According to Joseph Massad, how do US military and political interests in North Africa and the Middle East impact discussions of sexual rights?
US military and political interests in North Africa and the Middle East impact discussions of sexual rights because of the “Western interventionist trends and their effects on the contemporary Arab world” that Joseph Massad speaks about in their article, Re-Orienting Desire (160). Colonization is often spoken about in terms of physical locations, but Massad refers to colonization in terms of thought processes and areas of knowledge as well. As the West worked on sexual liberation in their own nations, they also sought out the liberalization and “universalization of ‘gay rights’” internationally (160). Through organizations like Human Rights Watch and Amnesty International, the West was able to spread their beliefs about human rights, including sexual liberation and gay rights into other nations. Western-led NGOs try to change and spread the idea of gay rights, which can be looked at as that as a type of a missionary task and a way to spread cultural tolerance. This is problematic because then these rights are perceived to not exist in those areas already.

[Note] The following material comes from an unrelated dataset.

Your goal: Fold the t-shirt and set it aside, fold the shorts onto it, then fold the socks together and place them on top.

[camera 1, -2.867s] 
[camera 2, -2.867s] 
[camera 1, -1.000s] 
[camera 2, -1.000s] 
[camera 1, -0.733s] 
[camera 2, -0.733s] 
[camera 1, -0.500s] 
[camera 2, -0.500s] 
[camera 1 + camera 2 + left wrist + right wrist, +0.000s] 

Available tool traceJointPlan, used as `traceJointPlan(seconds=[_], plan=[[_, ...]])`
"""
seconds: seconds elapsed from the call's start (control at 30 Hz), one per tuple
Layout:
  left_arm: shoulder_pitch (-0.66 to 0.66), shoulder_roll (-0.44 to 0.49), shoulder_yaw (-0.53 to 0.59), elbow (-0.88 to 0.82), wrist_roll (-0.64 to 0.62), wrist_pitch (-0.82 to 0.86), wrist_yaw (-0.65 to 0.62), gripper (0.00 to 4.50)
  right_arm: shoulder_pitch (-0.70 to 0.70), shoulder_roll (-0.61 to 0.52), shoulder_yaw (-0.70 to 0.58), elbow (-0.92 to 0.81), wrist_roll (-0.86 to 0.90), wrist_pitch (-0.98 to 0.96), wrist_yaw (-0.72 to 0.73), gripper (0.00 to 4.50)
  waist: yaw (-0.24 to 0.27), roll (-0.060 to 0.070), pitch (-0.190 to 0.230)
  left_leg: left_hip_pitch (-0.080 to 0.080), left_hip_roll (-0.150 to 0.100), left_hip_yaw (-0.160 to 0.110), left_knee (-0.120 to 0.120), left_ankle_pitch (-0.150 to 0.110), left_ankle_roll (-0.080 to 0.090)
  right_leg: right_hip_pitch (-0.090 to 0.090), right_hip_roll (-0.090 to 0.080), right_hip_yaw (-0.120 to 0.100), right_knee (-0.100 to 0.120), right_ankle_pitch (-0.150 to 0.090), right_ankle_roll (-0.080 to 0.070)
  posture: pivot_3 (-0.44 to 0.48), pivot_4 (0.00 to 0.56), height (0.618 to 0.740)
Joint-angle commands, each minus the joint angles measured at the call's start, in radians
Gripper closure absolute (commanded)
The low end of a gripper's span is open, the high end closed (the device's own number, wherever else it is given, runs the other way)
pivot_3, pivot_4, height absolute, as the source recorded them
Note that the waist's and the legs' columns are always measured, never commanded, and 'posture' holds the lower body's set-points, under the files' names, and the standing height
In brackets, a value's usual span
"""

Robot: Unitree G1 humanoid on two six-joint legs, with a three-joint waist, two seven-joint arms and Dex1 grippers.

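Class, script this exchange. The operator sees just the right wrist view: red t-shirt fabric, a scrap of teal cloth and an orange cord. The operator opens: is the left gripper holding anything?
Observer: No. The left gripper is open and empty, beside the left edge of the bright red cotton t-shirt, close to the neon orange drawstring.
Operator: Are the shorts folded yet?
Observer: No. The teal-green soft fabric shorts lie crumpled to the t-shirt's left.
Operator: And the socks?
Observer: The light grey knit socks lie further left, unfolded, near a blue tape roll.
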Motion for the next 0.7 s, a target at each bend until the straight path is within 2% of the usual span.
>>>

It is also problematic when organizations are labeled as international groups, but ran primarily by specific regions. The title of an international group is then misleading because the actions are still being represented from a Western-led perspective. When an issue becomes politicized, such as sexual rights in North Africa and the Middle East many organizations are going to jump on board to help “save” or “liberate” those that are deemed less fortunate. As Massad writes, “By inciting discourse on homosexual and gay and lesbian rights and identities, the epistemology, nay, the very ontology of gayness is instituted in such discourse” (174). Massad goes on to write that when gayness is politicized, it is turned to “support them or oppose them” (174). Issues such as telling people how they should identify reaffirms the need for a label to be visible within LGBT politics.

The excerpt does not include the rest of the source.